Copy, from the data below, every line that has "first" in it.

┌──

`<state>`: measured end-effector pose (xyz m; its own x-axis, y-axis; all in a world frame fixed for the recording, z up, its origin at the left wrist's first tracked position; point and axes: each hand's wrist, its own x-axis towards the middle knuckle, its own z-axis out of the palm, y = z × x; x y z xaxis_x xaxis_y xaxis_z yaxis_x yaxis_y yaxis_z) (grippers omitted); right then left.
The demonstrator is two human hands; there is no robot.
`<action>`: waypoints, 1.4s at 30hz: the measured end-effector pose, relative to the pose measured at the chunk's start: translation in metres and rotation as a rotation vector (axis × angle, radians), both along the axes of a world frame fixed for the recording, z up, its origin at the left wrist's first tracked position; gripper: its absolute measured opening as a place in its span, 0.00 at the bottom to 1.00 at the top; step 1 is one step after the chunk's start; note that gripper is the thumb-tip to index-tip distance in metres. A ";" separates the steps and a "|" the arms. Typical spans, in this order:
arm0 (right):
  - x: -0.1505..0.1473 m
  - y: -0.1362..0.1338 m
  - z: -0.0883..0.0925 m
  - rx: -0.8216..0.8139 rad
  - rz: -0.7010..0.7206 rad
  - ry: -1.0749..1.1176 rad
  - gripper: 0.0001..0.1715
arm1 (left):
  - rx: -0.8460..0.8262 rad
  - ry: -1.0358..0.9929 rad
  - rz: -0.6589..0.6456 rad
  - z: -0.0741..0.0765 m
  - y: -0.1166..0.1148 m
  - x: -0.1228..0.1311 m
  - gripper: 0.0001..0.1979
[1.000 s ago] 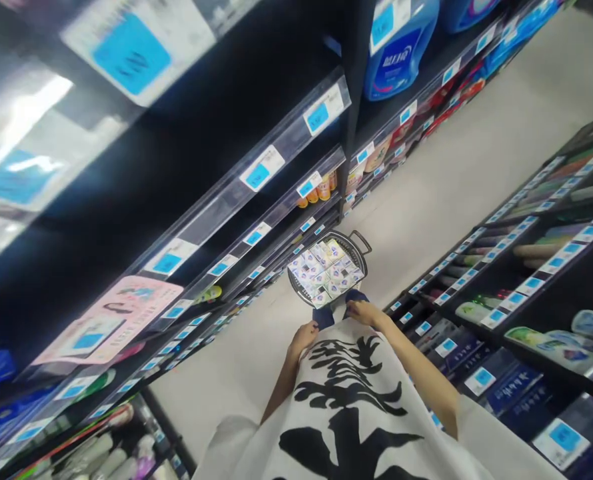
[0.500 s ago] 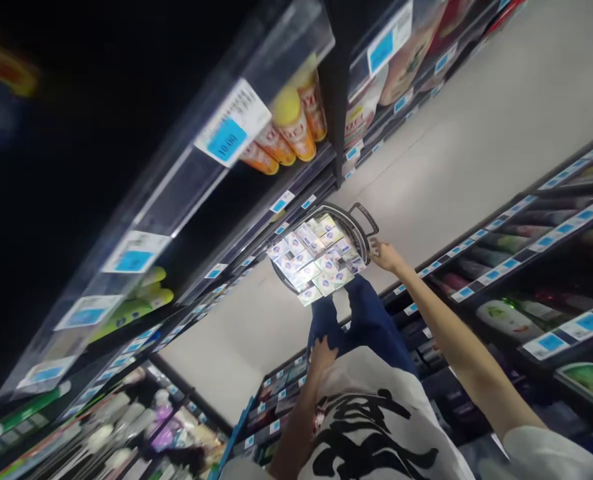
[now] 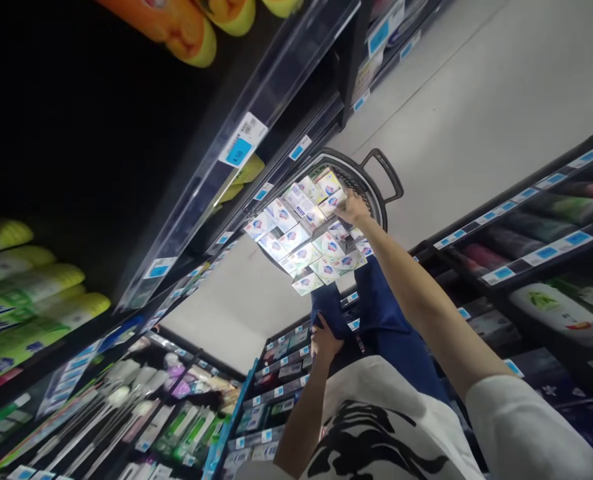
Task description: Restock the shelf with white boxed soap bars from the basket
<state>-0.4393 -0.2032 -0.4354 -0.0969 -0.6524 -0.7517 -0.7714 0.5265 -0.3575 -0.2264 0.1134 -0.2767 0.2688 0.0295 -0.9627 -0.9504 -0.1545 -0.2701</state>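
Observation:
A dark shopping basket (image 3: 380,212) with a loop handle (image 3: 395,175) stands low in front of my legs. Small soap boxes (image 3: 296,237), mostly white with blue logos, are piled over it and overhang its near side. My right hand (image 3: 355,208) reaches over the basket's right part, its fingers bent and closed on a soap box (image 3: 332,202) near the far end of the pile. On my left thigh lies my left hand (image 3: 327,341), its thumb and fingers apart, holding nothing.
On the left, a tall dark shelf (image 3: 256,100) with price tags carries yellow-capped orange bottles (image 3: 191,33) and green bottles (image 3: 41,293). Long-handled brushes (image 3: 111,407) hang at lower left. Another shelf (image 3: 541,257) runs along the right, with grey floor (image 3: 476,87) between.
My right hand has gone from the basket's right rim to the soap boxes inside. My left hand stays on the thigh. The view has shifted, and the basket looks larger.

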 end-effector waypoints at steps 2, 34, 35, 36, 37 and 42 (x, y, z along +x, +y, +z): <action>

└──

-- Output --
`<state>`: measured end-effector pose (xyz m; its own x-axis, y-axis; all in a world frame fixed for the recording, z up, its origin at the left wrist's first tracked position; point and axes: each hand's wrist, its own x-axis towards the middle knuckle, its own z-axis out of the palm, y = z × x; x y z xaxis_x xaxis_y xaxis_z yaxis_x yaxis_y yaxis_z) (grippers omitted); right then left.
`<action>`: waypoints, 1.4s at 30hz: the measured end-effector pose, relative to the pose measured at the chunk's start: translation in metres and rotation as a rotation vector (axis × angle, radians), both along the axes of a world frame fixed for the recording, z up, its origin at the left wrist's first tracked position; gripper: its absolute measured opening as a place in its span, 0.00 at the bottom to 1.00 at the top; step 1 is one step after the chunk's start; note that gripper is the thumb-tip to index-tip distance in metres. A ";" separates the steps and a "|" the arms. Typical spans, in this order:

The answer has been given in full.